*Requirement*. Return copies of the lines below that mention "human".

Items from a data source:
※

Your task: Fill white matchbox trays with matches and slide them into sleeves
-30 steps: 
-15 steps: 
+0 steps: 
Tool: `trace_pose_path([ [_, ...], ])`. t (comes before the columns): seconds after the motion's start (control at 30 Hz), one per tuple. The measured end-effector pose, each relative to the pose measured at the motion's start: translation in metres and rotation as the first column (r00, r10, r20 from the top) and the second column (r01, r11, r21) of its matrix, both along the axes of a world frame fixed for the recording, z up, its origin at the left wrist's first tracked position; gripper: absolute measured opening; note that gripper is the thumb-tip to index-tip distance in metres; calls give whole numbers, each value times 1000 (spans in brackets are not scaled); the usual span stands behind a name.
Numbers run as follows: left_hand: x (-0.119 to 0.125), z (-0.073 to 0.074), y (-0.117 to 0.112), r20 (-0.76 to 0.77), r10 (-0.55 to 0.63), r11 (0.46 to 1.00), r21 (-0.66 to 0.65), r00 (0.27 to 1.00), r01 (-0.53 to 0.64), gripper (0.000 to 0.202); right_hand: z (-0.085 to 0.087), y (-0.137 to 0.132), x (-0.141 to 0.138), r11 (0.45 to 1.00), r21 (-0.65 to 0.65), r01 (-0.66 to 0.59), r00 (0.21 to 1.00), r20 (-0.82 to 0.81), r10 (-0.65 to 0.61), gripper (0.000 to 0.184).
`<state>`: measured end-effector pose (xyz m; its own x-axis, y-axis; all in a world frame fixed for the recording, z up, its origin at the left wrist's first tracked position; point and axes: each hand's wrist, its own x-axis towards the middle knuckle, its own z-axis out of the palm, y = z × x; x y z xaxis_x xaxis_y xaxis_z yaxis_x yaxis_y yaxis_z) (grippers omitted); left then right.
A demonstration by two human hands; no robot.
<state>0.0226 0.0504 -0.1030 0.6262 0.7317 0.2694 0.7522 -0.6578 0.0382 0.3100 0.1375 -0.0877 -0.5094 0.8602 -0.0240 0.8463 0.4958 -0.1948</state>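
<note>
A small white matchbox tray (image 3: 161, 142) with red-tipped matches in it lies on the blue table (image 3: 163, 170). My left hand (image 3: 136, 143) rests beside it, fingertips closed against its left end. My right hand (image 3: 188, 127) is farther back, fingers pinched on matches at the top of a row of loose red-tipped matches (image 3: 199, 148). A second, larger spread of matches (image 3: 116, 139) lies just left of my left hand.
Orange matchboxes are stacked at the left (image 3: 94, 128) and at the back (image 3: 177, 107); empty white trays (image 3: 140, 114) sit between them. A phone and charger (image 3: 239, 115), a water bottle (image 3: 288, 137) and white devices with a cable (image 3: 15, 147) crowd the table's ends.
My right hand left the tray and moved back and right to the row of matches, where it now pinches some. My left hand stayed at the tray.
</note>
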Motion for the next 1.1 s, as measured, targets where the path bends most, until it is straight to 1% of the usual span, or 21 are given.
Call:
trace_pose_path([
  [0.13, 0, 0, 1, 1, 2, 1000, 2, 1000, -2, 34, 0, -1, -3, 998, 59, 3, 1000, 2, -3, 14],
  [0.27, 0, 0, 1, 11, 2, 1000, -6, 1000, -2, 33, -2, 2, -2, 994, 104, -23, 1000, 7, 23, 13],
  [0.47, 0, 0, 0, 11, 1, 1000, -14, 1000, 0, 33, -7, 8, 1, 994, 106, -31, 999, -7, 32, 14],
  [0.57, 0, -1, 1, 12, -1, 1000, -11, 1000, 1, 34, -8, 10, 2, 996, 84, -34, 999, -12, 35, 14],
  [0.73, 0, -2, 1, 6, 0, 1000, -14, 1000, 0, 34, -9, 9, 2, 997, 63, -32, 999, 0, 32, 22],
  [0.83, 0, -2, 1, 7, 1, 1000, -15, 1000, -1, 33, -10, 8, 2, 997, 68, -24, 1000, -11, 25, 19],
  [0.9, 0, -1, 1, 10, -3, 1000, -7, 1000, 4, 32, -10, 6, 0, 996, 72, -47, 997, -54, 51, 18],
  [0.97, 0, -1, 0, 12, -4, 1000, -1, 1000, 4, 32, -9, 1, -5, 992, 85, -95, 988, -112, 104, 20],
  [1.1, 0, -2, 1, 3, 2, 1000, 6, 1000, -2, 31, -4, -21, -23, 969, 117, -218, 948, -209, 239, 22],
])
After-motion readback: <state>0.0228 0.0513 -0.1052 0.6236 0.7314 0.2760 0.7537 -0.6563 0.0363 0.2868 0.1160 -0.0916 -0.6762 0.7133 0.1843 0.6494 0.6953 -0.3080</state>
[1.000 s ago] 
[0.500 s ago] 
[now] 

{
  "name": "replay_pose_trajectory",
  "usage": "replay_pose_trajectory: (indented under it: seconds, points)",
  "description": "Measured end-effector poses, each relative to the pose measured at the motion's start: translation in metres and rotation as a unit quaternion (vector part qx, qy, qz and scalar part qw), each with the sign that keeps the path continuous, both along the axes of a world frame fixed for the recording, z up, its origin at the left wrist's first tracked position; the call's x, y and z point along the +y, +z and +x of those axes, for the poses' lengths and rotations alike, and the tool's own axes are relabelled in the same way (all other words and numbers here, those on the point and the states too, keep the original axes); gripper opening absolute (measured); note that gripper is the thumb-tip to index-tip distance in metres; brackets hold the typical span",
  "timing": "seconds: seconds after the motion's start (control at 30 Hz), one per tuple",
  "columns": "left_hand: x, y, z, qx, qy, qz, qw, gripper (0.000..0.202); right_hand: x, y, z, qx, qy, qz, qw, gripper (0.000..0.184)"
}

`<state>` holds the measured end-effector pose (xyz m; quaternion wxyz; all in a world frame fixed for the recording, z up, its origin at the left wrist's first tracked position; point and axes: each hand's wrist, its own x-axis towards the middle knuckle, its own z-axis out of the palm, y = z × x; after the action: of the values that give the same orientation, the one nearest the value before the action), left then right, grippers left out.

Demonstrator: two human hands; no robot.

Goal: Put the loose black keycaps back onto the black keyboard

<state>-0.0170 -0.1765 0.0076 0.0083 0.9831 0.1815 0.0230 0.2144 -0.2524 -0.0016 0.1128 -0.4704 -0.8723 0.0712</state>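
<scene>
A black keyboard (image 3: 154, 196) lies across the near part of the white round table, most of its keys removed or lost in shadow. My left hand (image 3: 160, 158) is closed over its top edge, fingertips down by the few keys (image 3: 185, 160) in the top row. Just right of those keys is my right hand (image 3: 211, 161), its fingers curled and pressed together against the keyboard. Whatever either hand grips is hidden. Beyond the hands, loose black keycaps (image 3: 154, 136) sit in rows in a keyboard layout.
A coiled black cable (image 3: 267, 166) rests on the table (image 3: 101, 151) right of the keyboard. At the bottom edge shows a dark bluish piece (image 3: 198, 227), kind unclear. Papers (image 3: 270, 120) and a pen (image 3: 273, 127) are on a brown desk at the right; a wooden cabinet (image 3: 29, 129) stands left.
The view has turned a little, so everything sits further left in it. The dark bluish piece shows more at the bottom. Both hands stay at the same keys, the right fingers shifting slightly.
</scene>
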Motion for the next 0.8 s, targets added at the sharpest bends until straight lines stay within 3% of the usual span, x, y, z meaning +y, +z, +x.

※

*Exercise response*.
A demonstration by two human hands; no robot.
Demonstrator: two human hands; no robot.

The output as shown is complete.